A Buddhist monk’s words, spoken to him decades ago, never left him. Instead, they fueled his passion and life work: educating and striving for human rights.
Father Roy Bourgeois, a retired naval officer who received a purple heart during the Vietnam War, still remembers the phrase verbatim: “Our greatest enemy in life is ignorance. And the answer is wisdom, love and non-violence.
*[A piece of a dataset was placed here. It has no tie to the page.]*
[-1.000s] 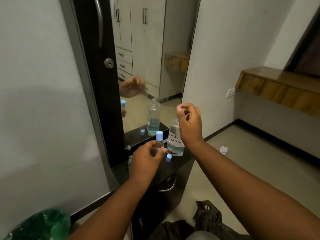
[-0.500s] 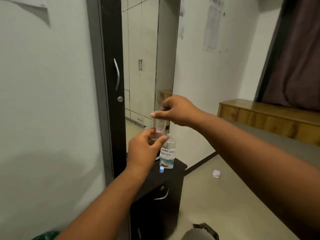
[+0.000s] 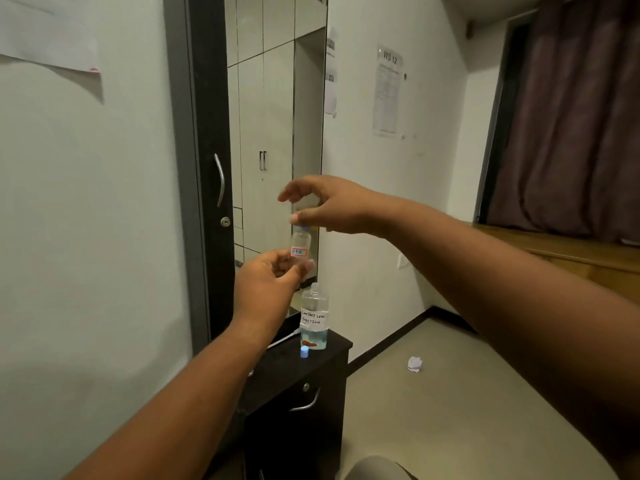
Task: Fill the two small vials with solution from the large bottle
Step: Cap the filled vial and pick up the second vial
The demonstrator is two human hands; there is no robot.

It’s our only hope.”
Bourgeois now travels the nation to conquer ignorance among Americans.
He visited UNF Feb. 18 to speak about a controversial military training school located 290 miles north of Jacksonville in Fort Benning, Ga.
Torture, blackmail and execution were outlined as interrogation techniques in the school’s training manuals, released by the Pentagon in 1996.
Formerly known as the U.S. Army School of the Americas, the Western Hemisphere Institute for Security Cooperation mainly trains Spanish-speaking students from Latin America.
Training manuals used at the SOA and elsewhere from the early 1980s through 1991 promoted techniques that violated human rights and democratic standards. SOA graduates continue to surface in news reports regarding both current human rights cases and new reports on past cases, according to the Center for International Policy Web site.
Bourgeois has fought continuously during the past few decades to gain support against the school he considers a “crime against humanity” because he said it promotes “the slaughter of the innocent.”
He has helped release books and documentaries detailing specific occurrences of some security cooperation graduates who have tortured, raped and killed insurgents and their families.
But officials closely associated with the school disagree with Bourgeous’ principles.
“[Bourgeois’] whole organization is based on the false premise that any association with the school led to a criminal act,” said Lee Rials, public affairs officer at the institution.
Last year, Bolivia became the fifth country after Costa Rica, Argentina, Uruguay and Venezuela to discontinue sending its troops to the institution, according to a news release.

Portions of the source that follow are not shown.